Erstmalig gelang es Gießener Wissenschaftlern mittels Infrarot-Videotechnik die Geburt und das Säugeverhalten bei Wildkaninchen zu filmen. Die Aufnahmen beweisen, dass es bereits während des Geburtsvorganges und unmittelbar nach der Geburt zu neuen Deckversuchen durch den anwesenden Rammler kommt. Es zeigte sich, dass die Überlagerung von Trächtigkeit und Säugezeit in der Rasse- und Wirtschaftskaninchenhaltung dem arttypischen Verhalten der Kaninchen entspricht. Die dementsprechend kurzen Fortpflanzungsintervalle bei den Wildkaninchen sind biologisch sinnvoll im Sinne der Arterhaltung.
Bereits seit 1996 finden am Institut für Tierzucht und Haustiergenetik der Justus-Liebig-Universität Gießen Verhaltensuntersuchungen an Kaninchen statt. Vor zwei Jahren dehnten Diplom-Biologe Dieter Selzer und Prof. Dr. Steffen Hoy ihre Arbeiten zur Verhaltensforschung auch auf Wildkaninchen aus, um Vergleiche mit Hauskaninchen anstellen zu können. Auf der Lehr- und Forschungsstation Oberer Hardthof wurden dazu zwei 150 m2 große Freigehege – eines für Wild- und eines für Hauskaninchen – eingerichtet. Die Zäune wurden 60 cm tief eingegraben, um ein Entweichen der Wildkaninchen zu verhindern. In den Gehegen wurden den Tieren durch Röhren und Kisten Deckungsmöglichkeiten angeboten. Das Kernstück der Anlage bildeten in jedem Gehege zwei Nestboxen, die die Kaninchen über 1,50 Meter lange Röhren in einem Kunstbau erreichen konnten.

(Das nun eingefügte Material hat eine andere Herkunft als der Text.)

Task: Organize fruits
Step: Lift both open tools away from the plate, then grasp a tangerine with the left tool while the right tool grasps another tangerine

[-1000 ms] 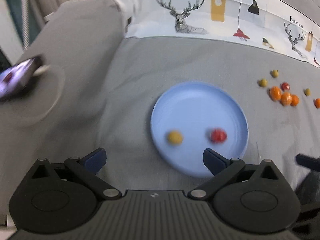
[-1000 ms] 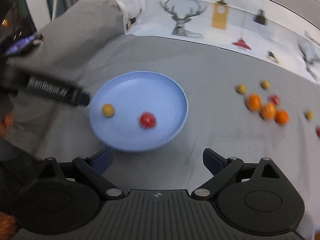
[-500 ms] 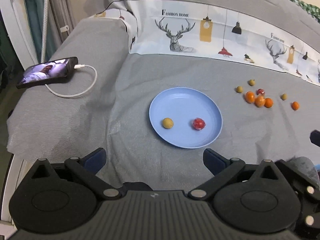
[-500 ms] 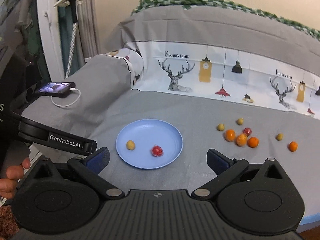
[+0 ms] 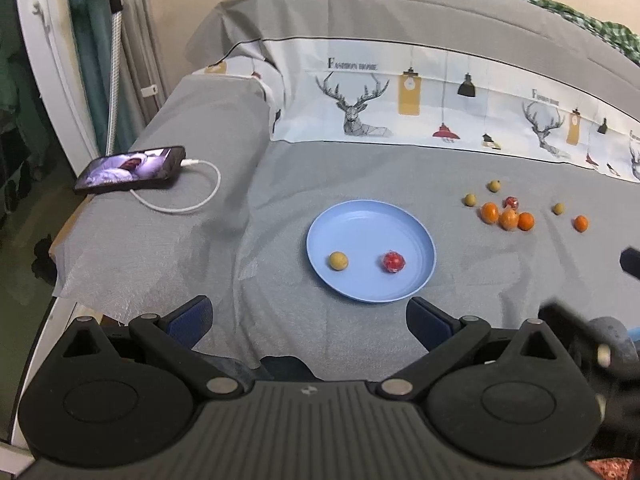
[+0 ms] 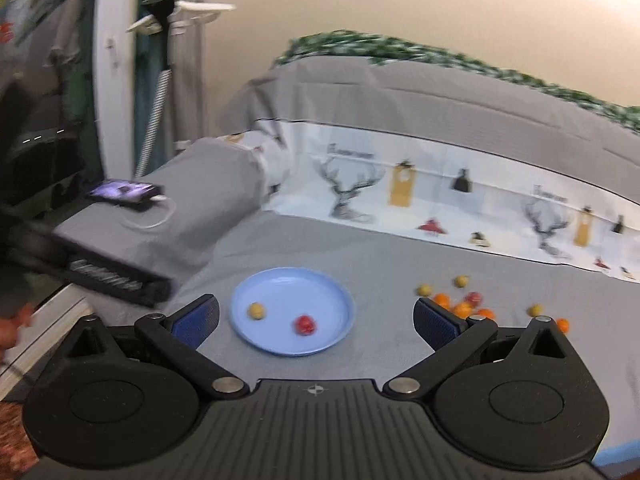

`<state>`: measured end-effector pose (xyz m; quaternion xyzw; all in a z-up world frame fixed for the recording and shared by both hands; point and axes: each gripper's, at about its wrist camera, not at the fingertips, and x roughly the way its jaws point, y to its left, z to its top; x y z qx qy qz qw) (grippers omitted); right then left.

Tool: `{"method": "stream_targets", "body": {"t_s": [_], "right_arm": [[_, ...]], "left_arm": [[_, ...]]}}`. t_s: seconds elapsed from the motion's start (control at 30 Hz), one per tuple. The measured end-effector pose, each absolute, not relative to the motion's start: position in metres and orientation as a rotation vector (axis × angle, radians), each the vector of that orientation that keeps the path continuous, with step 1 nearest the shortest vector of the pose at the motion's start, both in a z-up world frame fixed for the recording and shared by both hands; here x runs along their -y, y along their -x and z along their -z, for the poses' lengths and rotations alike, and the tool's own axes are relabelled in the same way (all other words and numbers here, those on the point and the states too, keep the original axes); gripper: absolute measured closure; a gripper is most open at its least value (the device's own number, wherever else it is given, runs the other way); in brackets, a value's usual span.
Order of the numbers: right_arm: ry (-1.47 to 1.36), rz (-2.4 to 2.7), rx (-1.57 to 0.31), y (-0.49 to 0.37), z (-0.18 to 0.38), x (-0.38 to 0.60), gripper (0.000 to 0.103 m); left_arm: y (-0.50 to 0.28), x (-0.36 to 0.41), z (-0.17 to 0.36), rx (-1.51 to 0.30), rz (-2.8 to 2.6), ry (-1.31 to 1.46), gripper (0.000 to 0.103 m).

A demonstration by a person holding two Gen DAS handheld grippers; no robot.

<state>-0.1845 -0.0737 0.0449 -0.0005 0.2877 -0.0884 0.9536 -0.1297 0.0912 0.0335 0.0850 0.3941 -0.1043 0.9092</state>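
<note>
Both grippers have pulled up and back from the plate since the earlier frames, so the whole bed shows now. Left gripper is spread wide, nothing between the pads. Right gripper likewise gaping and empty, right view blurred.

Ahead sits the plate on the grey sheet, holding two fruits: a yellow one and a red one, apart from each other. Loose fruits lie right of the plate on the sheet: an orange cluster with pieces touching, a red one just behind it, small yellow ones near, and one orange off alone.

Handling guess: small, round, light, smooth-skinned, so they likely roll on the soft sheet and could squash under hard squeeze. Best pinch across the middle, pads either side, from above; take the lone ones first since clustered pieces leave little room for pads.

Phone with cable lies far left, out of the way.
</note>
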Motion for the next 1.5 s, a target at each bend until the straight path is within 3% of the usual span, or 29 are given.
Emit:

Über den Nestboxen und im Außenbereich installierten die Wissenschaftler der Justus-Liebig Universität Gießen Infrarot-Kameras und -Strahler mit einer für Kaninchen nicht sichtbaren Wellenlänge von 880 bzw. 950 Nanometer, so dass das Verhalten der Tiere im Nest und außerhalb des Baues 24 Stunden lang – am Tage und auch nachts bei Dunkelheit – aufgezeichnet werden konnte. Dies war eine wesentliche Voraussetzung für die Verhaltensbeobachtungen, da Kaninchen (vor allem Wildkaninchen) dämmerungs- und nachtaktive Tiere sind.

In jedem Gehege wurden je zwei Häsinnen und ein Rammler mit Nachzucht gehalten. Insgesamt elf Wildkaninchen- und 15 Hauskaninchenwürfe konnten beobachtet werden. Erstmalig war es mittels Infrarot-Videotechnik möglich, die Geburt und das Säugeverhalten bei Wildkaninchen zu filmen. Die Geburt dauerte bei den Wildkaninchen im Mittel 12 Minuten bei einer Wurfgröße von sechs Jungen. Bei allen beobachteten Wildkaninchengeburten war der Rammler anwesend. Er beschnupperte die Häsin intensiv, und es kam bereits während des Geburtsvorganges zu Deckversuchen. Nach der Geburt wurden die Kopulationen fortgesetzt.

Diese Deckakte müssen erfolgreich gewesen sein, denn nach durchschnittlich 30 Tagen Trächtigkeit (Minimum 29 Tage) erfolgte die nächste Geburt. Ein Bedecken der weiblichen Tiere unmittelbar nach der Geburt ist demzufolge arttypisch und bei Wildkaninchen biologisch zweckmäßig, um angesichts zahlreicher Luft- und Bodenfeinde die Erhaltung der Art sicher zu stellen. Die Geburten fanden von Ende Februar bis Ende August vorzugsweise in den Nachtstunden statt.

Bei den Hauskaninchen war ein sehr ähnliches Verhalten zu beobachten. Auch hier war der Rammler bei den meisten Geburten anwesend und unternahm bereits während und nach dem Werfen erfolgreich Deckversuche (mittlere Trächtigkeitsdauer 31 Tage).

Die Ergebnisse der wissenschaftlichen Untersuchungen demonstrieren, dass die Überlagerung von Trächtigkeit und Säugezeit in der Rasse- und Wirtschaftskaninchenhaltung dem arttypischen Verhalten der Kaninchen entspricht. Die Wildkaninchen säugten ihre Jungen im Durch-schnitt 1,3 mal in 24 Stunden mit einer mittleren Dauer des Saugaktes von etwa 180 Sekunden. Das Säugen fand überwiegend in der Nacht statt, mit einem Anstieg der Säugeaktivität nach der Abenddämmerung. Auch bei den Hauskaninchen war der Licht-Dunkel-Wechsel am Abend ein starker Zeitgeber für das Säugeverhalten – ein Drittel aller Saugakte erfolgte in der abendlichen Dämmerungsphase. Die Trennung der Mutter von den Jungen über Nacht – wie gelegentlich praktiziert – stellt demnach einen Eingriff in das typische Verhaltensrepertoire dar und sollte unterbleiben.